I think that the collection ability is a mighty force, currently. but with a catastrophic collapse, which is more like dominoes falling, most of the institutions don't have real time assets available to withstand it. We as a civilization have accepted wire assignments of mortgages and other similar ways of moving debt to other hands without them actually incurring any physical movement of goods or services. Nowadays we have corporations, sit at a computer and analyses the good/bad aspects of the notes and then they electronically bundle these for electronic sale to some other institution. They don't even sit in the same room to sign the transfer and pass money or services to the other party. These filings are then transmitted to the local government "Registry of Deeds".

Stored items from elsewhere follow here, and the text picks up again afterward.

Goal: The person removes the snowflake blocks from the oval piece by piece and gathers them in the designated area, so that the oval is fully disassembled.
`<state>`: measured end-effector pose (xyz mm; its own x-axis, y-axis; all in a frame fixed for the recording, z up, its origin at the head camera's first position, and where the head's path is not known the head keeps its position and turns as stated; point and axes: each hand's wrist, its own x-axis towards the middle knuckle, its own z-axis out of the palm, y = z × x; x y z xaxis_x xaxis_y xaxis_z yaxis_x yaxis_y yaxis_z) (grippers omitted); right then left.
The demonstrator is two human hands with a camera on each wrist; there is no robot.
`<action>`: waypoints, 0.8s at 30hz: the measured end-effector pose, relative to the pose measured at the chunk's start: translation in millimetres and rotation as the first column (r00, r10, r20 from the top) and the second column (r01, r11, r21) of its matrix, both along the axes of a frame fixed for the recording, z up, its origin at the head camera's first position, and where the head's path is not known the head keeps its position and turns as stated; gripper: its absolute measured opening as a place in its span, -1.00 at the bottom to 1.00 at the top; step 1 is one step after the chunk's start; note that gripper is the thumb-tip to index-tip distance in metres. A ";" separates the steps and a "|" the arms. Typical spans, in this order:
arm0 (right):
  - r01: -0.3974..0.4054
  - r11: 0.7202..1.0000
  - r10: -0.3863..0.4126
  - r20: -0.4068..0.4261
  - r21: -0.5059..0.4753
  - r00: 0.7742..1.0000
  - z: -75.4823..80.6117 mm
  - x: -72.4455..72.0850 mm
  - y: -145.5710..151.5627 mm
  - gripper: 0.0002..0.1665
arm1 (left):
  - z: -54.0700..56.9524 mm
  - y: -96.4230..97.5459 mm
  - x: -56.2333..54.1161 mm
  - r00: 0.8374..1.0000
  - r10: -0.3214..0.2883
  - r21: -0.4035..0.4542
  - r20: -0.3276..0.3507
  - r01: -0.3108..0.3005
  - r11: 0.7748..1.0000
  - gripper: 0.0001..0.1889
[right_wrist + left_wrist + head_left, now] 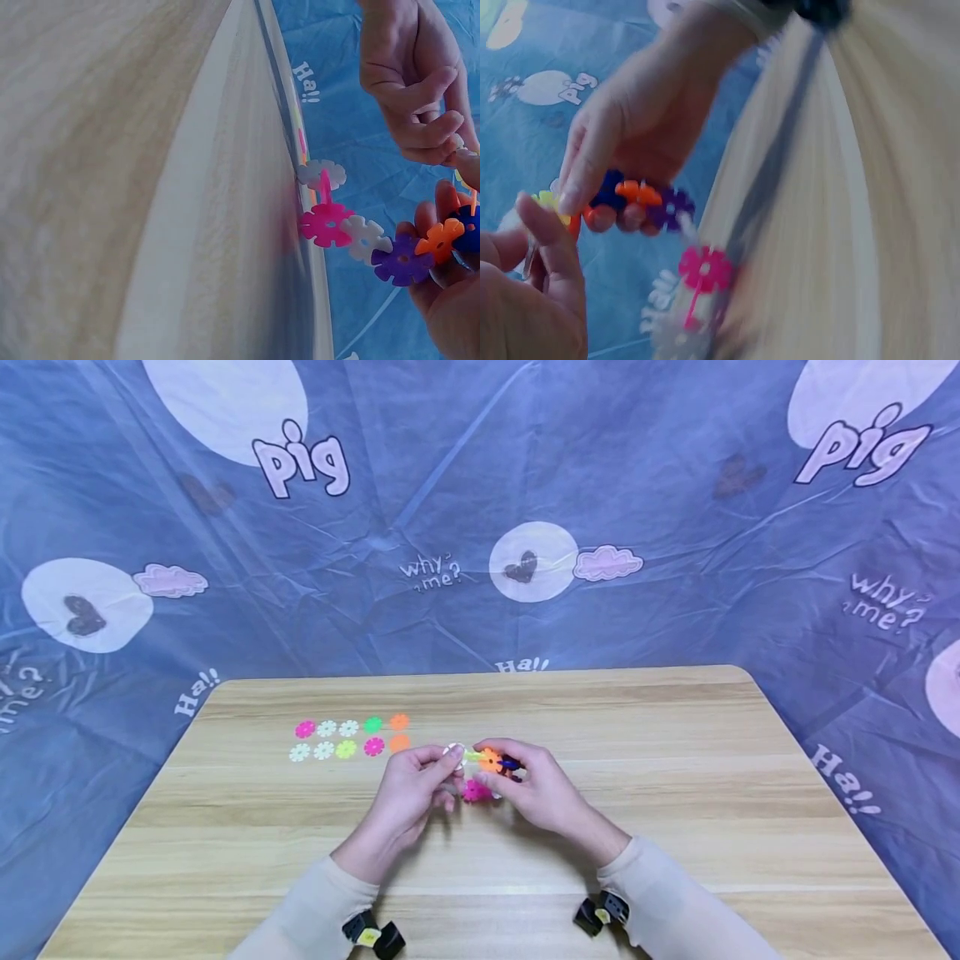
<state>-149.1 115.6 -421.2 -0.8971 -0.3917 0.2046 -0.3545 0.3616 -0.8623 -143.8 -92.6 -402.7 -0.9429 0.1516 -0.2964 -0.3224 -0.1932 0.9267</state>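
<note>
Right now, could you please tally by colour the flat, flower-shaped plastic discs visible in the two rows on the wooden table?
White flower-shaped plastic discs: 4
Pink flower-shaped plastic discs: 2
Orange flower-shaped plastic discs: 2
Green flower-shaped plastic disc: 1
Yellow flower-shaped plastic disc: 1
Total visible: 10

Pinching white plastic disc [451, 747] with left hand [411, 787]; gripping orange flower-shaped plastic disc [491, 759] with right hand [543, 785].
</note>
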 end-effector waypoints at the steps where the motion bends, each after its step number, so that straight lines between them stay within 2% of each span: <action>1: 0.002 1.000 -0.002 -0.003 0.003 1.000 -0.1 0.1 0.0 -0.54 | -0.4 0.3 0.1 1.000 0.007 0.023 0.011 -0.008 1.000 -0.84; 4: 0.001 1.000 -0.001 0.001 0.007 1.000 -0.3 0.4 0.0 -0.52 | -0.6 1.0 0.5 0.999 0.036 0.038 0.025 -0.037 0.999 -0.79; 10: -0.002 1.000 0.002 0.011 0.012 1.000 -1.5 0.6 -1.0 -0.50 | 1.4 3.1 1.2 0.996 0.082 -0.069 -0.034 -0.085 0.994 -0.78; 15: 0.003 1.000 -0.003 0.005 0.016 1.000 -2.5 0.6 -1.4 -0.51 | 3.4 4.1 1.9 0.993 0.075 -0.134 -0.089 -0.087 0.987 -0.79; 24: 0.013 1.000 -0.013 0.010 0.016 1.000 -2.0 0.3 -0.7 -0.50 | 2.3 -0.6 -0.2 0.995 0.031 -0.126 -0.097 -0.043 0.991 -0.80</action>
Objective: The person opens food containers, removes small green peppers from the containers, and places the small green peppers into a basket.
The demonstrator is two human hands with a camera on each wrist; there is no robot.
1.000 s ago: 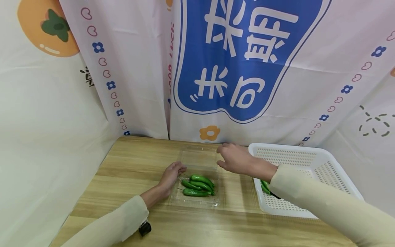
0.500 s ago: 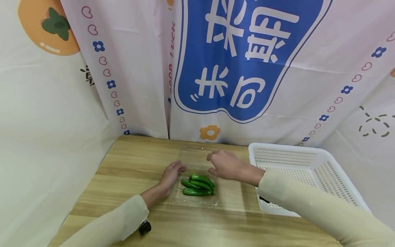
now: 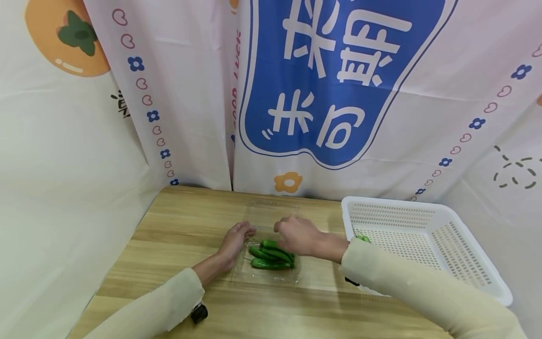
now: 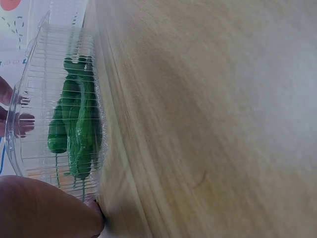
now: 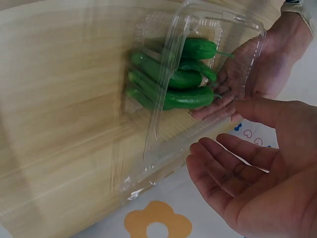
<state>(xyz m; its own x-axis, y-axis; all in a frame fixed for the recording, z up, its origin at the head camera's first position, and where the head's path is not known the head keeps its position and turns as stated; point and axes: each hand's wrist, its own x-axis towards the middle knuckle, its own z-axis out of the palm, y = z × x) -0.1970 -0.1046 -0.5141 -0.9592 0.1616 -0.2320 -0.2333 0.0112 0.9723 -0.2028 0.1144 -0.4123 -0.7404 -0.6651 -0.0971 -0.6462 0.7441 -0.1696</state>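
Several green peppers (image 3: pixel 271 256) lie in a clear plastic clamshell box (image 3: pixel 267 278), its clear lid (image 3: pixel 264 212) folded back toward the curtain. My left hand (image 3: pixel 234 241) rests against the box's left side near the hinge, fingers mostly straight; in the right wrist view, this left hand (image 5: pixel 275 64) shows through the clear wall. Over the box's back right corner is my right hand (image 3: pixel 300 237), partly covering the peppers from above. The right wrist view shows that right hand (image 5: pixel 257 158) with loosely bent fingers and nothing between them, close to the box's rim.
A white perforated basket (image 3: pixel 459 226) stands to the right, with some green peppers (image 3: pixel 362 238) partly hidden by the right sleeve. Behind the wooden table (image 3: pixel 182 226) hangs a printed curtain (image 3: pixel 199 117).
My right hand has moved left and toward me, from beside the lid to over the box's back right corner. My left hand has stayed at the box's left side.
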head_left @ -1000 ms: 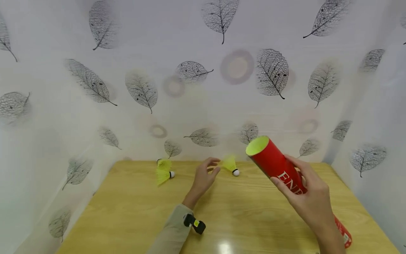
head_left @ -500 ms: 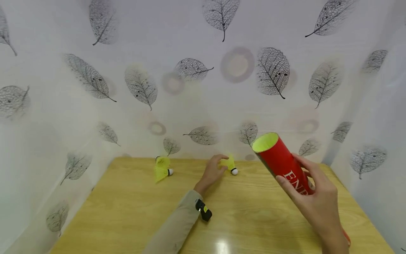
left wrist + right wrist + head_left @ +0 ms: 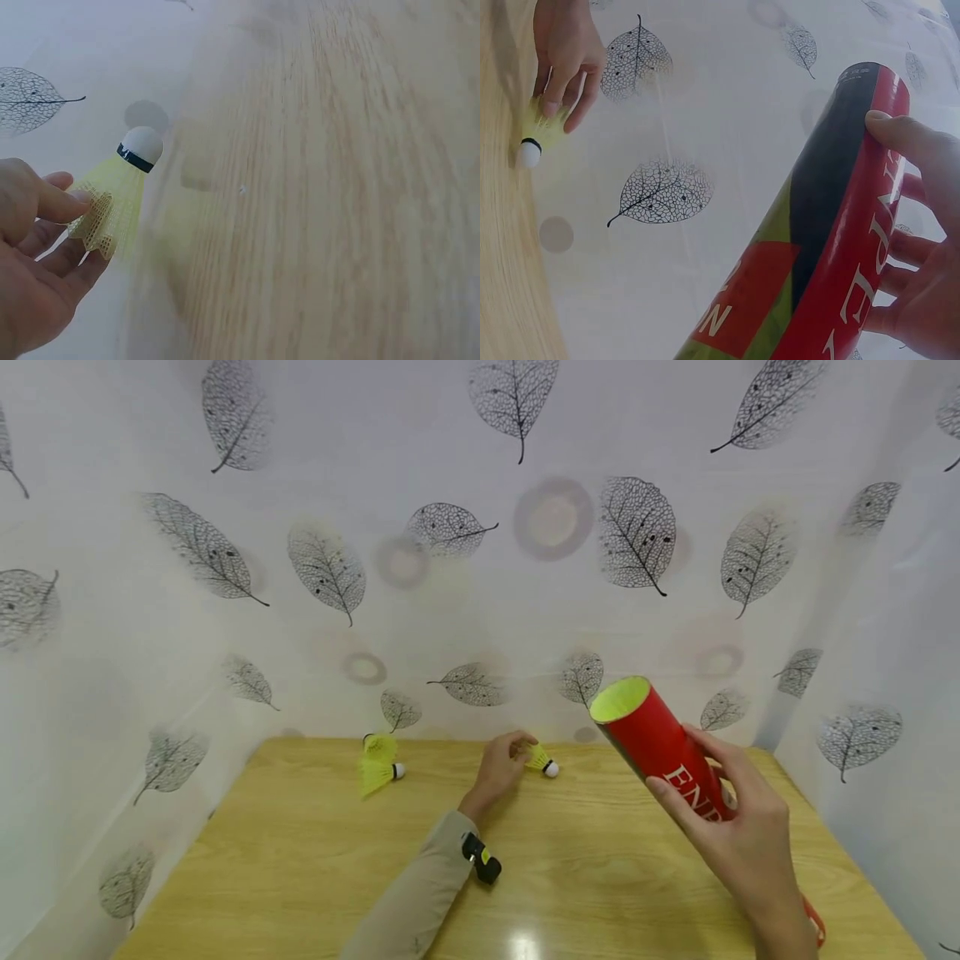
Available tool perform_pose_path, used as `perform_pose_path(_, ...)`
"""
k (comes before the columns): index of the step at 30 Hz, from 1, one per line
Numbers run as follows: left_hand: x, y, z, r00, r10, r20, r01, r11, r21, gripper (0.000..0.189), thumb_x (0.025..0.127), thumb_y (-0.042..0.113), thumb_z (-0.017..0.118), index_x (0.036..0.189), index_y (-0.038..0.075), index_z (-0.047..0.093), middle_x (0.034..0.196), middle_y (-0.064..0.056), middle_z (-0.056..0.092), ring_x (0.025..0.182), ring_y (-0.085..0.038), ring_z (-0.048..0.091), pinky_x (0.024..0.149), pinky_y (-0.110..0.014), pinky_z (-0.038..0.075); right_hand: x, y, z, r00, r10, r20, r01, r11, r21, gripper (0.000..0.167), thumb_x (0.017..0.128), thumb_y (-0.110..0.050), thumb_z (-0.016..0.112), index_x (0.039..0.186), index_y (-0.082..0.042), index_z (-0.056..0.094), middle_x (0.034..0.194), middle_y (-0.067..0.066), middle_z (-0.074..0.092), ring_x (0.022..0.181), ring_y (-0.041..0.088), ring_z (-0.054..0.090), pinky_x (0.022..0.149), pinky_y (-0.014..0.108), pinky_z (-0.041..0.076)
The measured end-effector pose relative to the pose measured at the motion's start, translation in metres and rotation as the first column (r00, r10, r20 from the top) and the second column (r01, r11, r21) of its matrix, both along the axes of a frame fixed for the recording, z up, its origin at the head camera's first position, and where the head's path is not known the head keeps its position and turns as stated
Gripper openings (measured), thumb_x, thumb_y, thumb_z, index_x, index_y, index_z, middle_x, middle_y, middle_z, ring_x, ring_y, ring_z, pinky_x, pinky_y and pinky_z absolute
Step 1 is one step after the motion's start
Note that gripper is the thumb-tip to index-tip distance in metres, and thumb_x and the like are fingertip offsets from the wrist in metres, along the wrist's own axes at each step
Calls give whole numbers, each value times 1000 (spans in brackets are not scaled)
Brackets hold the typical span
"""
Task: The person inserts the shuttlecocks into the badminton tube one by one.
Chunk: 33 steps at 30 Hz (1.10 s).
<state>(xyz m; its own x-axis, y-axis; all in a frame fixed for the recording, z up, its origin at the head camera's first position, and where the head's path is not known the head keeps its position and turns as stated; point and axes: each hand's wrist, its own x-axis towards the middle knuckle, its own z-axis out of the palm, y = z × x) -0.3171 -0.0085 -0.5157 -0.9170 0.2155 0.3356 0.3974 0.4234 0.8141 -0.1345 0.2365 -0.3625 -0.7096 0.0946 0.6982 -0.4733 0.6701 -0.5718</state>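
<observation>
Left hand (image 3: 501,770) pinching a yellow shuttlecock (image 3: 541,759), right hand (image 3: 748,839) gripping a red tube (image 3: 663,750).
In the head view, the pinched shuttlecock is just right of centre, near the far edge of the worktop (image 3: 592,852), white cork pointing to the lower right; whether it touches the surface I cannot tell. The left grip is narrow, thumb and fingers on the netted skirt; a black wrist device (image 3: 481,858) sits on the sleeve (image 3: 420,893). The right grip is wrapped around the tube, which is tilted at the right of the frame, its open end towards the upper left. Left of centre, a second shuttlecock (image 3: 381,774) and a third shuttlecock (image 3: 381,747) lie close together. A leaf-patterned wall covering (image 3: 465,610) fills the upper frame.
</observation>
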Motion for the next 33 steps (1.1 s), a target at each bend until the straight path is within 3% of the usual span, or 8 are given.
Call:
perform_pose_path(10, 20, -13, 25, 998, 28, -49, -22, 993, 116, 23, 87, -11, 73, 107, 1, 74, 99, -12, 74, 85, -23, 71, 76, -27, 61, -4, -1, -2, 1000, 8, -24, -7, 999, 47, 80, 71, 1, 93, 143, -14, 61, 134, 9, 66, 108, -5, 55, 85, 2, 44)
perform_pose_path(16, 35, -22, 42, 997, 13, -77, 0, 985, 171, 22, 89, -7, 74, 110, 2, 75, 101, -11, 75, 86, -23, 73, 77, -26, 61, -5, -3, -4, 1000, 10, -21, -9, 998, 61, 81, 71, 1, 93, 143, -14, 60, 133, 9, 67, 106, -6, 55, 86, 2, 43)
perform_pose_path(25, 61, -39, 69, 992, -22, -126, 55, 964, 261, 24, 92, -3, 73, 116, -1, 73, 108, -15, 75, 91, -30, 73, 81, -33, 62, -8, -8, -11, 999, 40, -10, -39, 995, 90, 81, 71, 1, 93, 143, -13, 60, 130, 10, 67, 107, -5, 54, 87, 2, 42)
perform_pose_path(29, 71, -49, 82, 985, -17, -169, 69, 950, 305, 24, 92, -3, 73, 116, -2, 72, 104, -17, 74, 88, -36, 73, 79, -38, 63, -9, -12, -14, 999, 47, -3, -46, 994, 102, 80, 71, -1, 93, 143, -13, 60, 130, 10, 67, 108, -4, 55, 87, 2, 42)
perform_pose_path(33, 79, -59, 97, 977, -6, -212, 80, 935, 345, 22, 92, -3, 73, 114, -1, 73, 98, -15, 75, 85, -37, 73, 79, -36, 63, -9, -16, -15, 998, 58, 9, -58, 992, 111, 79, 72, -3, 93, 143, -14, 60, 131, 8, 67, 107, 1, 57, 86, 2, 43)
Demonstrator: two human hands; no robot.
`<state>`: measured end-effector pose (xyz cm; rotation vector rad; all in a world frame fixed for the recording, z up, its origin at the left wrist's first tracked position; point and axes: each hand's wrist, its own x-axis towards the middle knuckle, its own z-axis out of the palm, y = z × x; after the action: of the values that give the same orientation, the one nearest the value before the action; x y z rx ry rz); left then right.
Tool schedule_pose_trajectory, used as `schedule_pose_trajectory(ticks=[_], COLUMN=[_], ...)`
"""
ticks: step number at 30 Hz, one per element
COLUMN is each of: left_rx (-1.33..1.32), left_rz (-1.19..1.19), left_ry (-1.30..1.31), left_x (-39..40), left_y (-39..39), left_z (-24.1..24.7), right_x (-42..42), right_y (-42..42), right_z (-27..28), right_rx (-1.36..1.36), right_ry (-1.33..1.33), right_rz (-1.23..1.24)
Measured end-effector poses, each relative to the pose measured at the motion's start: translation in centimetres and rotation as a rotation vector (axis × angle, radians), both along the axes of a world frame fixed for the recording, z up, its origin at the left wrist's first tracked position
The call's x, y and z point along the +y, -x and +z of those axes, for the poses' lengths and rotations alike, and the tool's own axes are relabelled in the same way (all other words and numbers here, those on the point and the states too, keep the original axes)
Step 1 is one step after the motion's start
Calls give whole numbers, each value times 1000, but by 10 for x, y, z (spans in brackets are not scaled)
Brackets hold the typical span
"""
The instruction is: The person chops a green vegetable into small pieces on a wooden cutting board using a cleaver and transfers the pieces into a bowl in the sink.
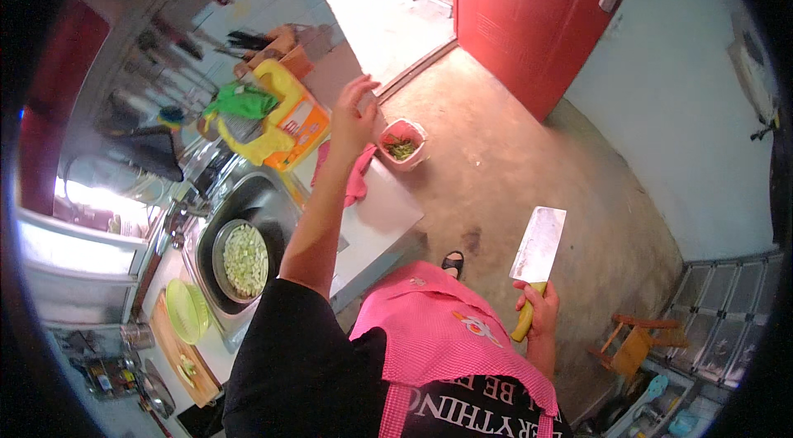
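My right hand (540, 308) grips the yellow handle of a cleaver (538, 246), its broad metal blade pointing away from me over the floor. My left hand (356, 113) is raised with bent fingers and holds nothing that I can see. It is over the counter's end, near a pink cloth (358, 181) and a yellow and orange plastic jug (303, 128). Just beyond the counter, a small bin (403, 144) has green scraps in it. A metal bowl of chopped pale green vegetable (246, 259) sits in the sink (272, 190).
A light green plastic basket (188, 312) rests on a wooden cutting board (170, 357) with vegetable pieces. Ahead, a red door (533, 11) stands ajar beside a bright doorway. A wooden stool (635, 345) is at the right, near a metal rack (725, 314).
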<state>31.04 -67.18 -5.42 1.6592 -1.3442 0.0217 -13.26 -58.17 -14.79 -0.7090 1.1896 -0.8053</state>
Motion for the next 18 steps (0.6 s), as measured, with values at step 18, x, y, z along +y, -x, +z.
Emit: schedule_pose_trajectory(ticks=[18], left_rx=[309], left_rz=[606], left_ry=[-70], left_x=[532], left_y=[50], left_z=[-11], right_x=[194], right_y=[-103], right_z=[91], right_rx=[-15], right_ry=[146], right_rz=[667])
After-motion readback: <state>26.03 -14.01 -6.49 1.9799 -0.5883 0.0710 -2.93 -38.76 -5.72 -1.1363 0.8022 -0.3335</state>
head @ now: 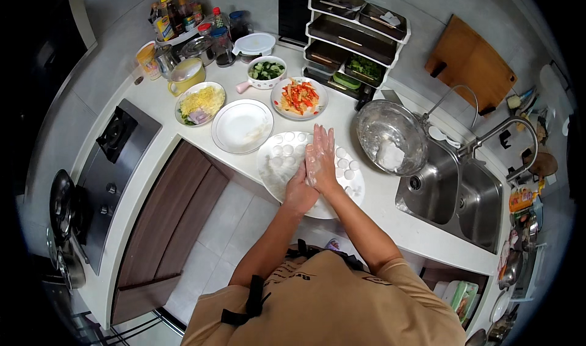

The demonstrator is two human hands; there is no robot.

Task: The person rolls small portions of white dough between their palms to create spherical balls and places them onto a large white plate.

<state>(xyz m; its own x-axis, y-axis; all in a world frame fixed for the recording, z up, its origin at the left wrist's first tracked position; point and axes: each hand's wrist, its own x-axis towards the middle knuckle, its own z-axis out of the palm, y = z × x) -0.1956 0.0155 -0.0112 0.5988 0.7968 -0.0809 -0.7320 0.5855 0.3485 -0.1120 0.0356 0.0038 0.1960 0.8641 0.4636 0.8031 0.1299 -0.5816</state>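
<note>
My right hand (321,160), dusted with white flour, lies flat against my left hand (301,188), palm to palm, above a large white plate (270,181). Whether anything sits between the palms is hidden. Small white dough balls (288,149) rest on the floured plate, on both sides of my hands. To the right stands a metal bowl (366,131), tilted and smeared with flour, with a lump of white dough (391,156) in it. An empty-looking white plate (242,121) with flour traces is at the left.
Behind are a plate of cut red and pale vegetables (300,97), a bowl of chopped greens (266,70) and a plate of yellow shreds (201,102). A steel double sink (435,186) is right, a gas hob (116,163) left. A drawer rack (352,35) stands behind.
</note>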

So my thoughts are that with a financial collapse, comes a revaluation of our currency, which now also makes the collection of the supposed debt to be based on the new currency, not in the contracted debt you may have. So along with the corporate infighting of these "secured" debt ownership notes, if say the new currency is 10 old dollars = 1 new dollar, so if $10k is what it costs to foreclose in current dollars, now is $100k in new currency, to collect, (on say your contracted debt of $80k) what company has the ability to sustain and survive those collection rates? Now add in the hundreds of thousand of similar transactions, trying to be filed into the legal system at the same time, along with the consumer saying they want to see the signed transfers between those companies to prove ownership of the notes, what is the downside to a bad credit rating? Nobody has any money or credit.


----------



## tsrwivey (Dec 31, 2010)

Caribou said:


> Not to mention that many employers and landlords run credit checks.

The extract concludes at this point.